1993 Australian Grand Prix
- Date: 28 March 1993
- Official name: Foster's Australian Motorcycle Grand Prix
- Location: Eastern Creek Raceway
- Course: Permanent racing facility; 3.930 km (2.442 mi);

500cc

Pole position
- Rider: Kevin Schwantz
- Time: 1:31.188

Fastest lap
- Rider: Wayne Rainey
- Time: 1:31.807

Podium
- First: Kevin Schwantz
- Second: Wayne Rainey
- Third: Doug Chandler

250cc

Pole position
- Rider: Loris Capirossi
- Time: 1:32.896

Fastest lap
- Rider: Tetsuya Harada
- Time: 1:32.894

Podium
- First: Tetsuya Harada
- Second: John Kocinski
- Third: Max Biaggi

125cc

Pole position
- Rider: Carlos Giró
- Time: 1:37.858

Fastest lap
- Rider: Dirk Raudies
- Time: 1:37.819

Podium
- First: Dirk Raudies
- Second: Kazuto Sakata
- Third: Herri Torrontegui

= 1993 Australian motorcycle Grand Prix =

1993 MotoGP in Australia

The 1993 Australian motorcycle Grand Prix was the first round of the 1993 Grand Prix motorcycle racing season. It took place on 28 March 1993 at Eastern Creek Raceway.

==500 cc race report==

Beattie and Chandler get a small gap, then Beattie starts pulling away.

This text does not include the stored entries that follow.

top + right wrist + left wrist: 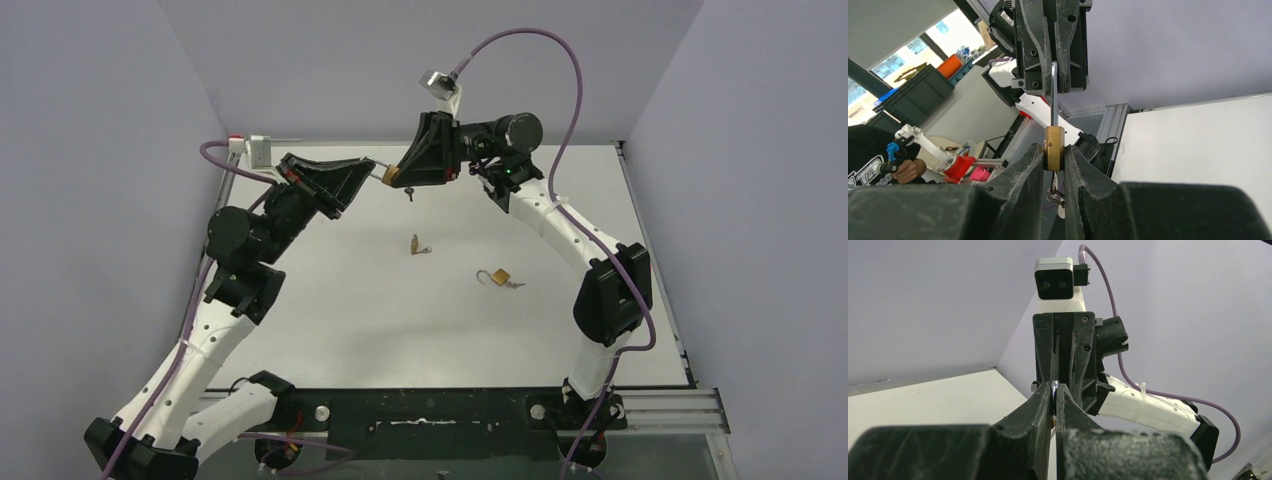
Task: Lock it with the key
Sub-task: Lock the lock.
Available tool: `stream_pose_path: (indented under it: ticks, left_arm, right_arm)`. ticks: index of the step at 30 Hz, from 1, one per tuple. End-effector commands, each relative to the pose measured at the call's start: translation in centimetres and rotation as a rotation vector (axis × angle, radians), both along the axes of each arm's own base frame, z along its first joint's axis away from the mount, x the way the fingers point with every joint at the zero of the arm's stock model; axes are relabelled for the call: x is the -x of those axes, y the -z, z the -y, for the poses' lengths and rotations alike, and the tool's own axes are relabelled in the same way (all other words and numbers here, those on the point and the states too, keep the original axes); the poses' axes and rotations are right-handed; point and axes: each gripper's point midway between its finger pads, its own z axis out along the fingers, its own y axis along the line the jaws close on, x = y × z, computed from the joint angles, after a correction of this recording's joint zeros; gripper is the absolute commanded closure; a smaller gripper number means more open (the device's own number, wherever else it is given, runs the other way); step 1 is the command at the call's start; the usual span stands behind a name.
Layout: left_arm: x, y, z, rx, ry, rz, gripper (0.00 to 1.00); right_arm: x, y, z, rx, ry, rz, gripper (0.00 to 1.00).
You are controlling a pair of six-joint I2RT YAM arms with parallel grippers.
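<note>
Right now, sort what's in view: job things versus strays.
In the job: held padlock, hanging key, left gripper, right gripper.
Lying about: open padlock, small brass item.

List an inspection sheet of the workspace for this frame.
Surface: white table, two loose padlocks on it.
Job's things: brass padlock held in the air, shackle upward, key hanging beneath.
Clutter: spare padlock mid-table; open padlock right of it.
Grippers: left gripper fingers shut on the shackle; right gripper shut on the brass body.
Cables: purple cable arcs above the right arm, off the table.
Surroundings: grey walls; person outside the cell.
</note>
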Motion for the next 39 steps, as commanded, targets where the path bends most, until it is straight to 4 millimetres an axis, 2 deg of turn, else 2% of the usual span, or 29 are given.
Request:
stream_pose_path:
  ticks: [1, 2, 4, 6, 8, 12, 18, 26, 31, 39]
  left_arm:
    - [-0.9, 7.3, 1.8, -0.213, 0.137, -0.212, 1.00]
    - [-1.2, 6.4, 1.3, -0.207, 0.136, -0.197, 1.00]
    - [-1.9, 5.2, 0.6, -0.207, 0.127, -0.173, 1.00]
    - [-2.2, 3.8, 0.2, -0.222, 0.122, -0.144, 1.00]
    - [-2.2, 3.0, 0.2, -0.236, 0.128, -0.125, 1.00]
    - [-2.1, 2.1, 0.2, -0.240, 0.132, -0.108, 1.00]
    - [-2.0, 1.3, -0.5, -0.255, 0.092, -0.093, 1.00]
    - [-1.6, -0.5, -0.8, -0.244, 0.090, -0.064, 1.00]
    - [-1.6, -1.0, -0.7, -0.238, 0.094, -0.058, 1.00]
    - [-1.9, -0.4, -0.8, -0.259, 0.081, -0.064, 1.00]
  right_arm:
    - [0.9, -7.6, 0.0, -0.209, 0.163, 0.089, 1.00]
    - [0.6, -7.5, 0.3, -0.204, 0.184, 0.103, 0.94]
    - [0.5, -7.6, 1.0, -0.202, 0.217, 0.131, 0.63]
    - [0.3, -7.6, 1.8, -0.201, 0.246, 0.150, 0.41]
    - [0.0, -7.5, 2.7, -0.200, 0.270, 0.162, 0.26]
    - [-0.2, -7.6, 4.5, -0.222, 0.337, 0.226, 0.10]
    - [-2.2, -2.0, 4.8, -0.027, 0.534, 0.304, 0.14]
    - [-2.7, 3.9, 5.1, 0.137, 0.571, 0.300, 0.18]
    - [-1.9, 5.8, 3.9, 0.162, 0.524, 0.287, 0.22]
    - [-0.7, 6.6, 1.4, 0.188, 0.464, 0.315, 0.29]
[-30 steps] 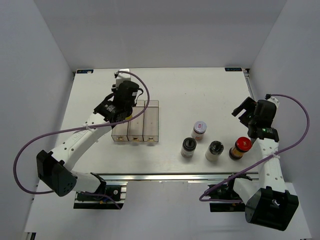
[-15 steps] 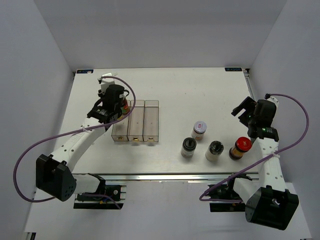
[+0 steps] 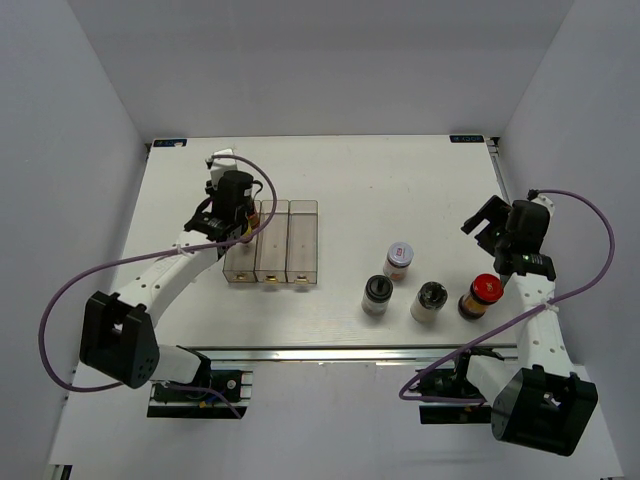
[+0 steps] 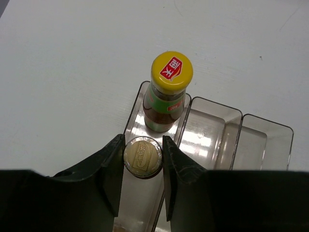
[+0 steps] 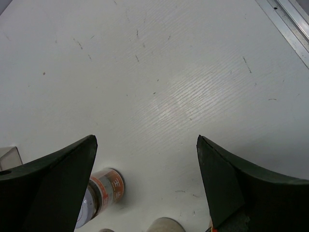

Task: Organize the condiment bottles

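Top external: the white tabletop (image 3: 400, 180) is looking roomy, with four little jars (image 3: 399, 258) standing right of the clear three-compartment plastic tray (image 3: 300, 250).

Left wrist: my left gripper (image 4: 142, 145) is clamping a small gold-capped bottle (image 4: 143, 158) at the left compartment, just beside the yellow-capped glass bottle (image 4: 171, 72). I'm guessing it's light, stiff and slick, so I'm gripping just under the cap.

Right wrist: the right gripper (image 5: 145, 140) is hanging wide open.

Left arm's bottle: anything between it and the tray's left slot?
Nothing visible. The left gripper has its jaws shut on the gold-capped bottle, right at the near part of the tray's left compartment, which looks bare there. The yellow-capped bottle stands in that compartment's far end, just beyond, not underneath.
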Controlling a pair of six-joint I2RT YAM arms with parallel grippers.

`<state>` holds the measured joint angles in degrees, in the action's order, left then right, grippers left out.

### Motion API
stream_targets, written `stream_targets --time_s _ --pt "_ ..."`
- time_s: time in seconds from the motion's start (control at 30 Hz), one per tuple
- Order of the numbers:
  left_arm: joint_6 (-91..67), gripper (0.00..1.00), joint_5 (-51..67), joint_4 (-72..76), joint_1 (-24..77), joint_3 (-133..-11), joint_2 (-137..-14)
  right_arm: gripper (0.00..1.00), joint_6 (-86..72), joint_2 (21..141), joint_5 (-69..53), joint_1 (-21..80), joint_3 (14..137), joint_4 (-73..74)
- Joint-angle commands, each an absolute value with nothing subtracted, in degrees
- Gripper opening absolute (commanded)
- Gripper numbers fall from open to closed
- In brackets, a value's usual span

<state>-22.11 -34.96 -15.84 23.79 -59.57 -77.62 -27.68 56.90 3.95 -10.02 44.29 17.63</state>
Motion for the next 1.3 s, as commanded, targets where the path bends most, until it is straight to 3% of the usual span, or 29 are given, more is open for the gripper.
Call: stream_targets --time_s 0.0,0.33,0.47,0.53,0.57,0.7,1.0,1.07,1.13,1.17,1.23,1.27 --pt "-22.6 0.00 -35.7 -14.1 23.6 -59.3 -77.9 0.89 -27.8 57.2 4.0 -10.3 44.1 15.4" --pt "-24.2 0.00 -31.4 -15.7 23.6 -58.5 -80.7 0.89 -27.8 57.5 2.9 -10.3 43.8 15.1" --pt "-24.9 0.21 -32.6 -17.8 23.6 -59.6 -81.9 0.89 -27.7 57.3 3.3 -10.2 43.9 15.6" --pt "-25.1 0.18 -33.0 -18.7 23.6 -59.8 -82.1 0.89 -27.7 57.1 3.3 -10.3 43.9 15.7" --pt "-25.6 0.11 -33.2 -19.0 23.6 -59.8 -82.2 0.89 -27.8 57.0 3.3 -10.3 43.9 15.8" --pt "-27.6 0.00 -32.8 -20.8 23.6 -59.6 -81.6 0.89 -28.0 56.7 2.8 -10.2 43.9 15.7" --pt "-27.8 0.00 -33.4 -21.0 23.6 -56.5 -76.8 0.89 -28.1 56.7 1.3 -10.2 43.9 15.4" --pt "-27.6 0.19 -33.7 -21.0 23.6 -56.3 -76.8 0.89 -28.1 56.7 1.0 -10.3 43.9 15.4" --pt "-27.5 0.23 -32.7 -21.5 23.6 -56.4 -77.1 0.89 -28.0 56.7 0.5 -10.3 43.9 15.5" --pt "-27.5 0.29 -31.7 -21.6 23.6 -56.5 -77.2 0.89 -27.9 56.7 0.5 -10.2 43.9 15.5" --pt "-27.7 0.34 -31.9 -22.1 23.6 -56.6 -76.9 0.89 -27.8 56.5 0.5 -10.3 43.9 15.5" --pt "-27.7 0.42 -32.2 -22.2 23.6 -56.7 -76.6 0.89 -27.8 56.4 0.5 -10.3 43.9 15.4"
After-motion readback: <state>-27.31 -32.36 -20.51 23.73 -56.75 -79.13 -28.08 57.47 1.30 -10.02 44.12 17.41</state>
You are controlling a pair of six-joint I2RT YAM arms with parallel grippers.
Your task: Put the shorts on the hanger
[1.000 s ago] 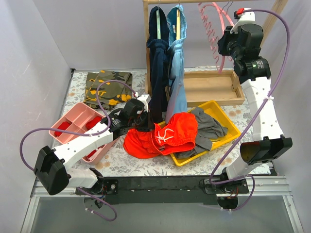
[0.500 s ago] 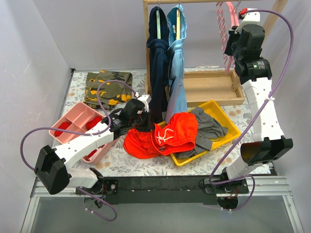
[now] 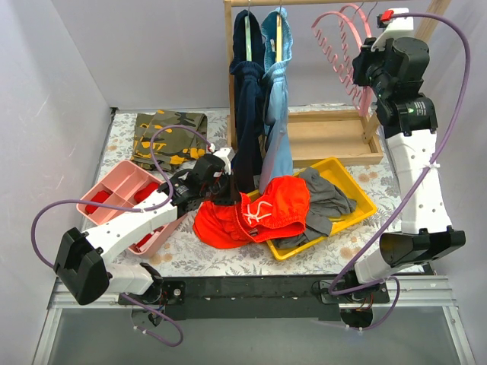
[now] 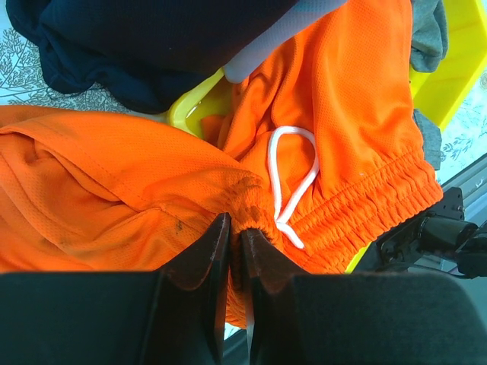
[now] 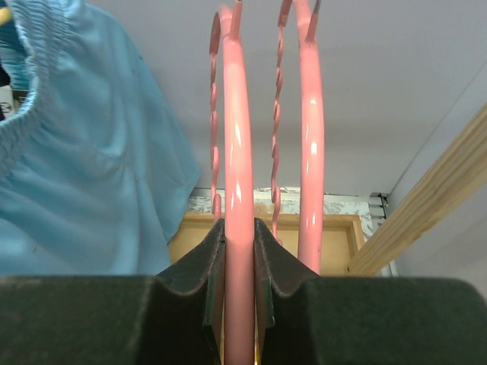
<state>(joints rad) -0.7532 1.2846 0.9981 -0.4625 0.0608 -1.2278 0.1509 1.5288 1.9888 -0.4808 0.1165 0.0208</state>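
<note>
The red-orange shorts [image 3: 255,213] lie bunched over the front left corner of the yellow tray [image 3: 358,186] and onto the table. My left gripper [image 3: 221,195] is shut on their elastic waistband [image 4: 236,228], near the white drawstring [image 4: 293,171]. My right gripper [image 3: 367,74] is high at the back right, shut on a thick bar of the pink hanger [image 3: 338,34]. In the right wrist view the hanger bar [image 5: 237,137] runs straight up between my fingers [image 5: 238,232]. A second pink bar [image 5: 310,137] runs just to its right.
A wooden rack [image 3: 230,68] holds a dark navy garment [image 3: 247,106] and light blue shorts [image 3: 278,114]. A grey garment [image 3: 331,199] lies in the yellow tray. A pink divided tray [image 3: 122,190] and a camouflage cloth [image 3: 169,135] are at the left. The rack's wooden base [image 3: 335,137] is behind the tray.
My right arm has shifted slightly right and turned the pink hanger, which now fans out to the left of the wrist. The left arm and the shorts have not moved.
</note>
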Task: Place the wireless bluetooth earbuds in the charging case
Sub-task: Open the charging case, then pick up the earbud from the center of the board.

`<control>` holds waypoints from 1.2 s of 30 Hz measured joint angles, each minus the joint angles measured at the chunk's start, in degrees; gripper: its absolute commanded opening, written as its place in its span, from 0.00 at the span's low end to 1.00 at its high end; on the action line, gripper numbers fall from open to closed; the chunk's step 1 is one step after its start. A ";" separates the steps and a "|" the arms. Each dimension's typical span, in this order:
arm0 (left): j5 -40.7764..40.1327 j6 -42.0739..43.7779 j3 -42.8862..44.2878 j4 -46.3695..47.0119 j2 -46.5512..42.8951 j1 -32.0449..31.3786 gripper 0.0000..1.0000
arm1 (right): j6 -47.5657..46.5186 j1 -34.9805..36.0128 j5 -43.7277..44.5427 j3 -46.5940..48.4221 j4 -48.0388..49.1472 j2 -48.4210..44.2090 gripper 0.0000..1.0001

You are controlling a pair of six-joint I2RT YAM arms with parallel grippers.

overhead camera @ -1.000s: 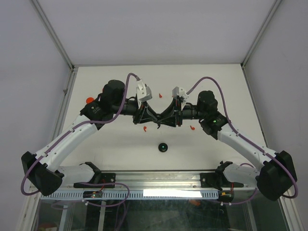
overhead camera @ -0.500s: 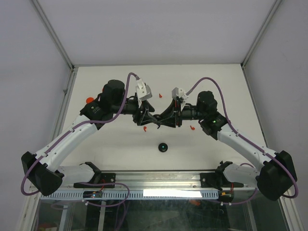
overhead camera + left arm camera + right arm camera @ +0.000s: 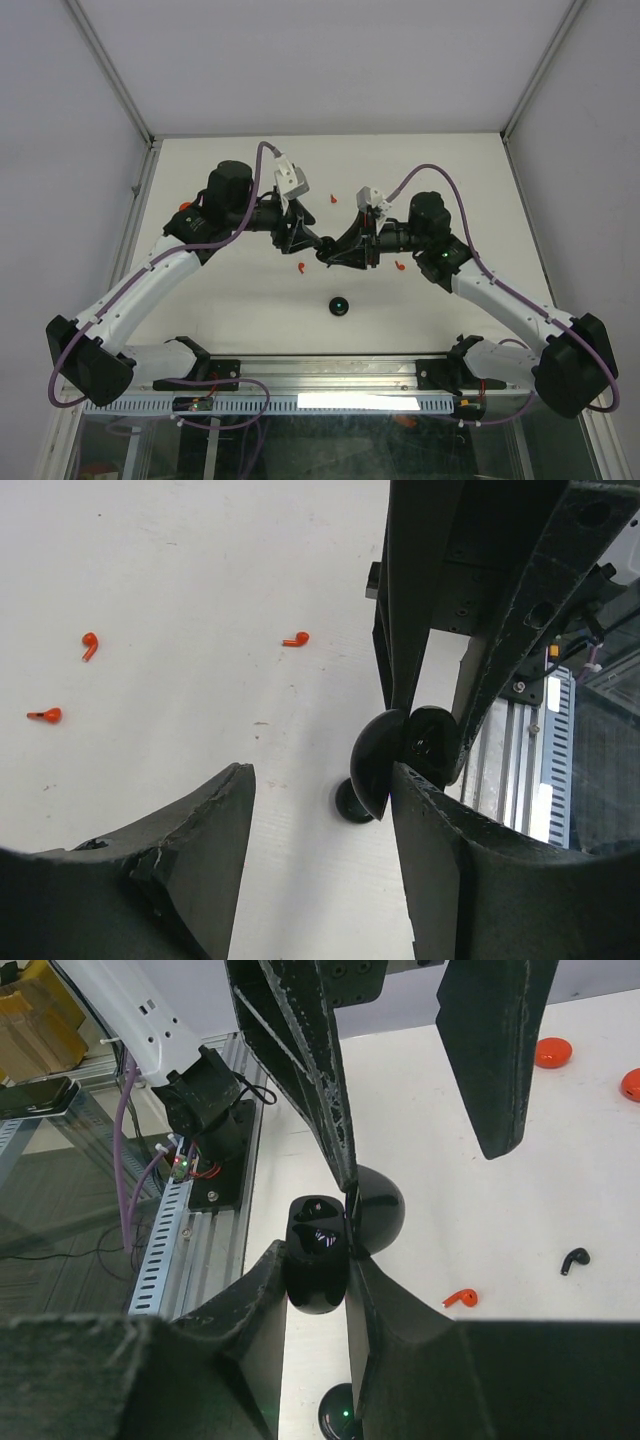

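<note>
1. Charging case and earbuds share a white desk (image 3: 420,310), the largest item in view. Both arms reach across it from the near edge.
2. Left arm (image 3: 150,282) and right arm (image 3: 500,295) bend inward, and their wrists meet above the middle of the desk.
3. Right claw (image 3: 318,1260): clamped on the base of the black charging case (image 3: 318,1245). The case is held clear of the desk surface, between the two wrists.
4. Left claw (image 3: 320,780): spread apart and gripping nothing. One finger (image 3: 300,1070) lies against the case where the lid joins the base. The other finger hangs apart from the case.
5. Case lid (image 3: 382,1210): swung open, showing as a glossy black dome beside the base. Whether the wells in the base hold anything cannot be told.
6. Black disc (image 3: 340,305): carries a green light and lies flat on the desk, nearer the arm bases than the held case.
7. Red discs (image 3: 553,1052): two lie on the desk near each other at the far right of the right wrist view.
8. Red earbuds (image 3: 300,267): three lie loose on the desk around the claws in the top view. One is beyond the claws, one to their left and one to their right. None touches the case.
9. Black earbud (image 3: 574,1257): lies loose on the desk near one red earbud, well apart from the case.
</note>
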 measured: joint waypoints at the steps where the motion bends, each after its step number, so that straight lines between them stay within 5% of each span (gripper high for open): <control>1: -0.02 -0.17 0.00 0.00 0.11 0.00 0.58 | 0.00 0.00 -0.02 -0.09 0.00 -0.09 0.00; 13: -1.64 -2.51 -0.59 1.95 -0.15 0.02 0.76 | -0.52 0.00 2.95 -3.96 1.44 -2.03 0.00; 36: -25.59 -21.24 -14.19 9.70 0.04 0.74 0.70 | -0.66 0.04 22.51 -17.14 11.08 -5.40 0.00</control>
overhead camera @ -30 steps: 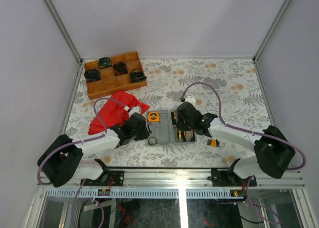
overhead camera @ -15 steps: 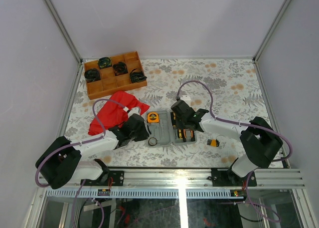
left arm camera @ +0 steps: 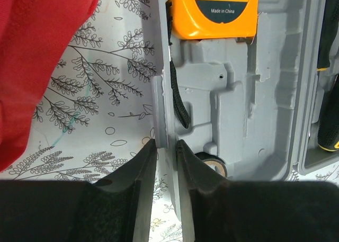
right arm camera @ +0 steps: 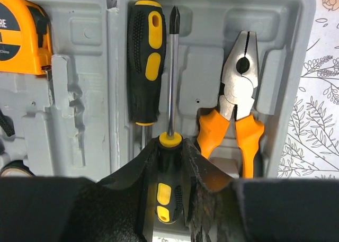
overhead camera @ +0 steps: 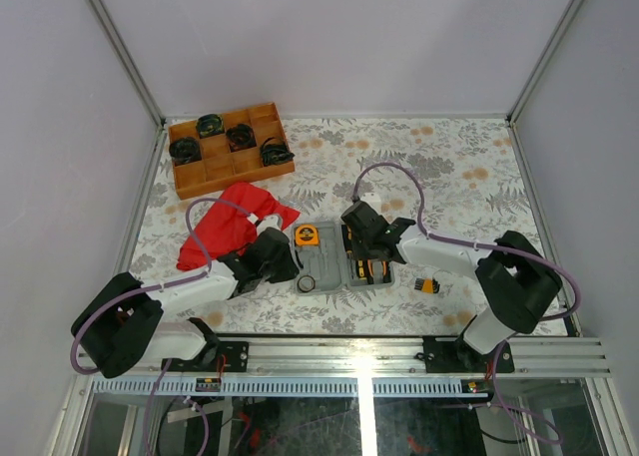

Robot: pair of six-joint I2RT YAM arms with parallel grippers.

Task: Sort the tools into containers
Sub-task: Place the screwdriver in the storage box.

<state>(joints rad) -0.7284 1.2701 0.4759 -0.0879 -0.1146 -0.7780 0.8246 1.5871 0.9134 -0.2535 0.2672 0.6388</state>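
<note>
The open grey case (overhead camera: 334, 264) lies at the near middle of the table. In its right half lie orange-handled pliers (right arm camera: 239, 93) and a black-and-yellow screwdriver (right arm camera: 143, 56). My right gripper (right arm camera: 170, 146) is shut on the handle of a second screwdriver (right arm camera: 170, 83), whose shaft points away along the recess between them. The orange tape measure (left arm camera: 212, 11) sits in the left half. My left gripper (left arm camera: 165, 144) pinches the case's left rim (left arm camera: 161, 99). A stubby black-yellow piece (overhead camera: 427, 285) lies on the table right of the case.
A crumpled red cloth (overhead camera: 235, 227) lies just left of the case beside the left arm. A brown wooden tray (overhead camera: 230, 167) with black coiled bundles stands at the far left. A small black ring (left arm camera: 212, 165) sits in the case's near left corner.
The right arm has swung in to the left over the case's right half with the screwdriver. The left jaws have closed slightly on the case's rim.
</note>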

Schwantz, Chandler, Rainey are closing on Beattie. Doohan goes out with a mechanical. Freddie Spencer crashes out hard.

Schwantz arrives and passes into 1st. Rainey, desperate to get to the leaders, brushes Chandler's front tire with his knee as he passes into 2nd, then passes Schwantz for 1st, but cannot hold him off.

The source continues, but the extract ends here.